## AIM OF THE EXERCISE
Return the listing word for word, as given.

## COLLECTED DATA
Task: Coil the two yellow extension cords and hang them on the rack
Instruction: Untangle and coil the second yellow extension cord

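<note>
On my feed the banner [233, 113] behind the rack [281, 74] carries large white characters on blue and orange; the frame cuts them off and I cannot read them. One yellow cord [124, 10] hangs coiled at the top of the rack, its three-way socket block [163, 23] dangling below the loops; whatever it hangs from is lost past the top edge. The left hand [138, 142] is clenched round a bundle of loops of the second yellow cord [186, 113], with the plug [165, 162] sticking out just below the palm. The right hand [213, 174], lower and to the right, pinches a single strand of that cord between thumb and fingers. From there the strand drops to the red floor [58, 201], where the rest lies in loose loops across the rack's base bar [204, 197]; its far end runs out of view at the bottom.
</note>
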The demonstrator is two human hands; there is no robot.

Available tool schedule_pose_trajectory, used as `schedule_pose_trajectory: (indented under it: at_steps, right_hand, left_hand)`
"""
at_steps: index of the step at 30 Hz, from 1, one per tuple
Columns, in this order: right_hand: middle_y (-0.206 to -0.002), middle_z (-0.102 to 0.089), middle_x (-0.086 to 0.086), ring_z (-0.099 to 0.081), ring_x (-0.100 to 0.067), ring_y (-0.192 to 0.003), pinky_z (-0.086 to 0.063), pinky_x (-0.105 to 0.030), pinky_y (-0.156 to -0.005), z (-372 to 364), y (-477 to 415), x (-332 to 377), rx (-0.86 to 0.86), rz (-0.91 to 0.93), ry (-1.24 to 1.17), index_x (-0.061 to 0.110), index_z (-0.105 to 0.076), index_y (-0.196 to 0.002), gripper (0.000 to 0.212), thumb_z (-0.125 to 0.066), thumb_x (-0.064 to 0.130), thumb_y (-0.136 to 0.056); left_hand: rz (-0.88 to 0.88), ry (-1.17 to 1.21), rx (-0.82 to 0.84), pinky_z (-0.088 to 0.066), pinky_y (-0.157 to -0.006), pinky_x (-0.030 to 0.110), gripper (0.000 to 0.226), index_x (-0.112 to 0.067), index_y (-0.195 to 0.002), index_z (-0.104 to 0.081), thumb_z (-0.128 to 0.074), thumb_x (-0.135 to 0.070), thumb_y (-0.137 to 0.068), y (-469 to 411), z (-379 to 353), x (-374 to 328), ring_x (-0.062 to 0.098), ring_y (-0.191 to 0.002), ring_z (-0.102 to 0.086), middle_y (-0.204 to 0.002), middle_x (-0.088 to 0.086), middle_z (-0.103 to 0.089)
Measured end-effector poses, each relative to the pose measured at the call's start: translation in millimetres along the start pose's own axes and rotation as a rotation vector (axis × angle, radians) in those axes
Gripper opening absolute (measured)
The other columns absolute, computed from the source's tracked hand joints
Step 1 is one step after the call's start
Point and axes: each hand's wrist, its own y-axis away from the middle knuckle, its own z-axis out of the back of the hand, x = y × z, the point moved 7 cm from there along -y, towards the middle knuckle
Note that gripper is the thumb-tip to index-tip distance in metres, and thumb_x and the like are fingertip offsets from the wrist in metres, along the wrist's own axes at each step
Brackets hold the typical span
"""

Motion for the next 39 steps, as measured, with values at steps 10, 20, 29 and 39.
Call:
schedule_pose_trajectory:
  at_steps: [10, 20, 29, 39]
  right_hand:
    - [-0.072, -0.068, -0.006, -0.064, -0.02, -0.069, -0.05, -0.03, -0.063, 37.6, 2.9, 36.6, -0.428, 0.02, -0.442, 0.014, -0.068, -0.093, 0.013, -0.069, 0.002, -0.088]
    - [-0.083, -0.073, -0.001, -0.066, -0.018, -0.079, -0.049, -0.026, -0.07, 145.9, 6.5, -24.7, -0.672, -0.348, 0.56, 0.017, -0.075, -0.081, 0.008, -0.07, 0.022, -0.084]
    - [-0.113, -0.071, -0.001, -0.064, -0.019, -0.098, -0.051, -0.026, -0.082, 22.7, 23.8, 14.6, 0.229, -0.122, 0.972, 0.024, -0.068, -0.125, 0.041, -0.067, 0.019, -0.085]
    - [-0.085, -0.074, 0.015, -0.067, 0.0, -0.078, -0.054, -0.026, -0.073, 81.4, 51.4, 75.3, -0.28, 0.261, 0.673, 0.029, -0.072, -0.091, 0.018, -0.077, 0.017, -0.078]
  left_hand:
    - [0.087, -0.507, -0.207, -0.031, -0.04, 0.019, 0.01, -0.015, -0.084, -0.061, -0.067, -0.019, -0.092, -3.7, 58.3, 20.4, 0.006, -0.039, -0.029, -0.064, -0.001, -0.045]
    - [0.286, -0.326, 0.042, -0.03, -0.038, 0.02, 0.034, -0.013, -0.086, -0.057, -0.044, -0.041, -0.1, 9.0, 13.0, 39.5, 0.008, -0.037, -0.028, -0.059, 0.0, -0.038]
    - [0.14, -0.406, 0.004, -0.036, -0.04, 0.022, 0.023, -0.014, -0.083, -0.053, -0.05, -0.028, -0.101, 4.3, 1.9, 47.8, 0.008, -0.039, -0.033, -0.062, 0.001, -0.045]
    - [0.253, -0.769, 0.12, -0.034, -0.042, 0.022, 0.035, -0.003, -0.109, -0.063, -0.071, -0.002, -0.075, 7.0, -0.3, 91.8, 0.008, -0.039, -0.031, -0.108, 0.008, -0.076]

## WRITTEN ANSWER
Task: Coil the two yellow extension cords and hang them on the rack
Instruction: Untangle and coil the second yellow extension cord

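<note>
On my feed the banner [233, 113] behind the rack [281, 74] carries large white characters on blue and orange; the frame cuts them off and I cannot read them. One yellow cord [124, 10] hangs coiled at the top of the rack, its three-way socket block [163, 23] dangling below the loops; whatever it hangs from is lost past the top edge. The left hand [138, 142] is clenched round a bundle of loops of the second yellow cord [186, 113], with the plug [165, 162] sticking out just below the palm. The right hand [213, 174], lower and to the right, pinches a single strand of that cord between thumb and fingers. From there the strand drops to the red floor [58, 201], where the rest lies in loose loops across the rack's base bar [204, 197]; its far end runs out of view at the bottom.
</note>
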The demonstrator is two human hands; there is no robot.

Available tool schedule_pose_trajectory, used as `schedule_pose_trajectory: (indented under it: at_steps, right_hand, left_hand)`
"""
at_steps: index of the step at 30 Hz, from 1, one per tuple
Columns, in this order: right_hand: middle_y (-0.206 to -0.002), middle_z (-0.102 to 0.089), middle_x (-0.086 to 0.086), ring_z (-0.099 to 0.081), ring_x (-0.100 to 0.067), ring_y (-0.192 to 0.003), pinky_z (-0.086 to 0.063), pinky_x (-0.105 to 0.030), pinky_y (-0.156 to -0.005), z (-372 to 364), y (-477 to 415), x (-332 to 377), rx (-0.86 to 0.86), rz (-0.91 to 0.93), ry (-1.24 to 1.17), index_x (-0.061 to 0.110), index_z (-0.105 to 0.076), index_y (-0.196 to 0.002), gripper (0.000 to 0.212), thumb_z (-0.125 to 0.066), thumb_x (-0.064 to 0.130), thumb_y (-0.136 to 0.056); left_hand: rz (-0.88 to 0.88), ry (-1.17 to 1.21), rx (-0.82 to 0.84), pinky_z (-0.088 to 0.066), pinky_y (-0.157 to -0.006), pinky_x (-0.030 to 0.110), gripper (0.000 to 0.226), index_x (-0.112 to 0.067), index_y (-0.195 to 0.002), index_z (-0.104 to 0.081), thumb_z (-0.128 to 0.074), thumb_x (-0.135 to 0.070), thumb_y (-0.137 to 0.068), y (-469 to 411), z (-379 to 353), x (-374 to 328), ring_x (-0.062 to 0.098), ring_y (-0.191 to 0.002), ring_z (-0.102 to 0.086), middle_y (-0.204 to 0.002), middle_x (-0.088 to 0.086), middle_z (-0.103 to 0.089)
Measured end-effector poses, each relative to the pose measured at the call's start: translation in millimetres along the start pose's own axes and rotation as a rotation vector (axis × angle, radians) in those axes
Gripper opening absolute (measured)
The other columns absolute, computed from the source's tracked hand joints
Step 1 is one step after the call's start
Point and axes: each hand's wrist, its own y-axis away from the middle knuckle, its own z-axis out of the back of the hand, x = y × z, the point moved 7 cm from there along -y, towards the middle knuckle
Note that gripper is the thumb-tip to index-tip distance in metres, and thumb_x and the like are fingertip offsets from the wrist in metres, along the wrist's own axes at each step
Brackets hold the typical span
"""

Motion for the next 39 steps, as measured, with values at steps 10, 20, 29 and 39.
Call:
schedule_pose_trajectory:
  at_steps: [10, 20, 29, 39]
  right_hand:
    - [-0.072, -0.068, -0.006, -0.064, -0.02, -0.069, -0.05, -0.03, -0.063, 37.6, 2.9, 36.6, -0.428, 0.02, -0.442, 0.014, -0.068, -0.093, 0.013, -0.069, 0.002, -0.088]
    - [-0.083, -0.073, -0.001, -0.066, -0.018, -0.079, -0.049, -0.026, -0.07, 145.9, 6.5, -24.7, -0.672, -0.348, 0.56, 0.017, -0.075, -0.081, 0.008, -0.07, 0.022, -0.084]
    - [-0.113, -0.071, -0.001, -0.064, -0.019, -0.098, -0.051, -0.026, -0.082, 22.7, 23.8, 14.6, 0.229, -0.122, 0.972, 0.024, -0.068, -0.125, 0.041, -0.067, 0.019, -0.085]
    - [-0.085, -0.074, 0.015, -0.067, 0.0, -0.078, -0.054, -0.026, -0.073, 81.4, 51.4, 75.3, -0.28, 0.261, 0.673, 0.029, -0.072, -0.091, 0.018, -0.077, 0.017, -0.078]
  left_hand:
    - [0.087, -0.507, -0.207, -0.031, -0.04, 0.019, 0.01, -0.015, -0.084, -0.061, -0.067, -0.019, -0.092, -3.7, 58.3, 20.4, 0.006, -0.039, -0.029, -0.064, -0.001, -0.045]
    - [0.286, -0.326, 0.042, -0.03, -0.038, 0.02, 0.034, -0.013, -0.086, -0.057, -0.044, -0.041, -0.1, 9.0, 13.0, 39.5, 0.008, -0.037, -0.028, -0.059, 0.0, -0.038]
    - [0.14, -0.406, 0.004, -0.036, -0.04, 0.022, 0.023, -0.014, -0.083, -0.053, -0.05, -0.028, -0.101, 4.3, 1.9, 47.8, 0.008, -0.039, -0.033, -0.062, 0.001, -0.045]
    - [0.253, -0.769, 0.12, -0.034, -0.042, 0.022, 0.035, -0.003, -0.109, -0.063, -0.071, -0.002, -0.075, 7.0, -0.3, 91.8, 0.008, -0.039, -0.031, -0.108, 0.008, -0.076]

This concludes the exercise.